___ Available data ___

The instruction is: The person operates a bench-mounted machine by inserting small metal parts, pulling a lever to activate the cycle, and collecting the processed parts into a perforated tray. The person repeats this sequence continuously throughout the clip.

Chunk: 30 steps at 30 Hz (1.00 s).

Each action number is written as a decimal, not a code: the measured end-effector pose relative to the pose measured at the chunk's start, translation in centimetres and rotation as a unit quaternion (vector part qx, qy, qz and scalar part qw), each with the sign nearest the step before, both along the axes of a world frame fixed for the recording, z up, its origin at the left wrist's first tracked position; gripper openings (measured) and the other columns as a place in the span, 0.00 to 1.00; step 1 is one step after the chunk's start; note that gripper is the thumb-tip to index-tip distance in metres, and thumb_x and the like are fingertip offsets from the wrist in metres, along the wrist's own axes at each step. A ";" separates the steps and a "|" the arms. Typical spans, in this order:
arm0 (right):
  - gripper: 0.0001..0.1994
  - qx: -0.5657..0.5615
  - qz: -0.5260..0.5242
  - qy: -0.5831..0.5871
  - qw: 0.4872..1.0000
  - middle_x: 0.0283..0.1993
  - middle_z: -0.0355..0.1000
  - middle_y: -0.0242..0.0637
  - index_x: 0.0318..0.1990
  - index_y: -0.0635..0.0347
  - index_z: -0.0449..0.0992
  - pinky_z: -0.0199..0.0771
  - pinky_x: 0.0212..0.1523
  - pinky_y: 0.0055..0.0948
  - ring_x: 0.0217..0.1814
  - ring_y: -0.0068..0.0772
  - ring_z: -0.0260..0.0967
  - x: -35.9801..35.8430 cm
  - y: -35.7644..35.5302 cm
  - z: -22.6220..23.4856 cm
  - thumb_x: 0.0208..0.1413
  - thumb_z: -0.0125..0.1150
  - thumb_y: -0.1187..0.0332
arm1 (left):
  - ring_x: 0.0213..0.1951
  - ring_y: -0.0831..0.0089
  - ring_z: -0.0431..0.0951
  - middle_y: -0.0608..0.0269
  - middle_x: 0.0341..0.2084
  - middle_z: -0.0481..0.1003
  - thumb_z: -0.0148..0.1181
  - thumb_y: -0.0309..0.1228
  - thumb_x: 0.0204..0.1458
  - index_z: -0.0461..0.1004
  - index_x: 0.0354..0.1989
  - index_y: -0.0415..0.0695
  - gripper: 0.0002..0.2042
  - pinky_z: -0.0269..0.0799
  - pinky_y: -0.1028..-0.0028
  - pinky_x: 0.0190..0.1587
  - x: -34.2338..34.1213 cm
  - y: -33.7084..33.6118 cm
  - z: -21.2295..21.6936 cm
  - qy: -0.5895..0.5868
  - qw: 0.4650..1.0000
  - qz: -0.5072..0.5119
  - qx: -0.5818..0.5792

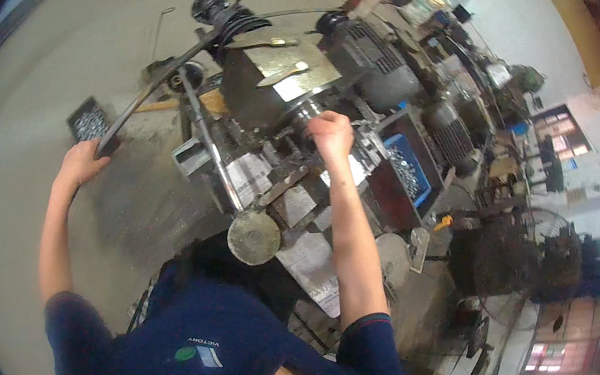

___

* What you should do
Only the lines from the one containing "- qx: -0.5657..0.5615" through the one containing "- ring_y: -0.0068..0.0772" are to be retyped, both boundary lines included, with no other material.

* Result of this task
  - qx: -0.5657..0.5615
  - qz: -0.5260..0.5242
  - qy: -0.5831..0.5871
  - qw: 0.4872..1.0000
  - middle_x: 0.0283..0.1993
  - middle_z: -0.0355..0.1000
  - middle_y: -0.0242..0.0637
  - index_x: 0.0318..0.1990
  - index_y: -0.0635..0.0347
  - index_z: -0.0449..0.0992
  - pinky_z: -0.0199..0.0771
  - pinky_x: 0.0212..0.1523
  - pinky_y: 0.0055..0.0948
  - ring_x: 0.0217..0.1814
  - ring_y: -0.0068..0.0772

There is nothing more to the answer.